Nicht wieder Bilder vom Krieg
Die Kinder atmen auf. Gebannt haben sie bis dahin das Geschehen verfolgt. Was sie mit nach Hause nehmen? Vielleicht die Frage – und damit hätte die Vorstellung bereits ihren tieferen Sinn erfüllt –, wie es anderen wohl ergangen sein mag, die von anderswo kommen.
Autor Wolf-Schönburg drückt es so aus: "Mein Anliegen ist es, mit dem Stück die Herzen und den Geist der Kinder für das Fremde zu öffnen." Damit kann man schließlich gar nicht früh genug anfangen, gerade in Sachsen, einem Spitzenreiter bei ausländerfeindlichen Angriffen.

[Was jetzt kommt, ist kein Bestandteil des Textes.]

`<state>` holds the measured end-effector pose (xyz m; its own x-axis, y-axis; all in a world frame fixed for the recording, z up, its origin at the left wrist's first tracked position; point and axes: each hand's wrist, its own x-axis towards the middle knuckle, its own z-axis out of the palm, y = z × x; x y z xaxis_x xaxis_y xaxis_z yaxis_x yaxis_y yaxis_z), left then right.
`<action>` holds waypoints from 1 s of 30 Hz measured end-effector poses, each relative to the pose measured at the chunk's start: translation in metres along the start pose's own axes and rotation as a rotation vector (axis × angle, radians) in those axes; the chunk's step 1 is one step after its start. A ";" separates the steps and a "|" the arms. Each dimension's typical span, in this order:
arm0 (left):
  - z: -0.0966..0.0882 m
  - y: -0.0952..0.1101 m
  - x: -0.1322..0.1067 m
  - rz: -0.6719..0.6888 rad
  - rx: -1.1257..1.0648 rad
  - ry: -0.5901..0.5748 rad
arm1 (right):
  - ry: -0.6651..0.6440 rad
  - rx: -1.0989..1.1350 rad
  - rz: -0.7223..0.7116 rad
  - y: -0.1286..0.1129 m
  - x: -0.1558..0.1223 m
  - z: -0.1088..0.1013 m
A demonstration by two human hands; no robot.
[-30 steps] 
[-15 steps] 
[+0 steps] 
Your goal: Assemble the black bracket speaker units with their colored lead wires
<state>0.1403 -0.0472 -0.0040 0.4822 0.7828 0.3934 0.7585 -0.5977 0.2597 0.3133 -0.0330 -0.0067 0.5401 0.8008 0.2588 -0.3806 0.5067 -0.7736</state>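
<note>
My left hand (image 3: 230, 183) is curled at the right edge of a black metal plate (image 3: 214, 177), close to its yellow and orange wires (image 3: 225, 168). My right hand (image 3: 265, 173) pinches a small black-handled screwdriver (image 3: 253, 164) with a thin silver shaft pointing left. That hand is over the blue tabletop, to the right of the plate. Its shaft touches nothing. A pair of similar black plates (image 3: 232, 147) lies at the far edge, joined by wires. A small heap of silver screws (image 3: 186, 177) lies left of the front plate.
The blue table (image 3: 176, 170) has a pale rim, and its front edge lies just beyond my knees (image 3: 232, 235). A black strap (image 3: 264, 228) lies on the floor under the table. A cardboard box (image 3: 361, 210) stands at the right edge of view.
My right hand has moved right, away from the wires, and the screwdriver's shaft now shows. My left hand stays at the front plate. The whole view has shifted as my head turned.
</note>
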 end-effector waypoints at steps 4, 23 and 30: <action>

Mehrere Kitas haben bereits das Flüchtlingsstück gebucht, neulich ist Soubhi Shami damit sogar in einem Altersheim vor Senioren und Kindern aufgetreten. Über seine eigene Fluchtodyssee erzählt er weniger gern, auch nicht von seiner Familie, die teils in Syrien zurückblieb. Seine Erinnerung an den Krieg ist zu traumatisch, als dass er daran zu rühren wagte.
Schon deshalb hat er bei der Inszenierung darauf gedrungen, den Kriegsausbruch, als Vogel Anderswo von seinem Freund Nunu getrennt wird, nicht noch auszuschmücken. Und auch, weil er die Kinder nicht verängstigen möchte. "Das Thema ist traurig", sagt er, "da braucht man nicht noch Bilder vom Krieg."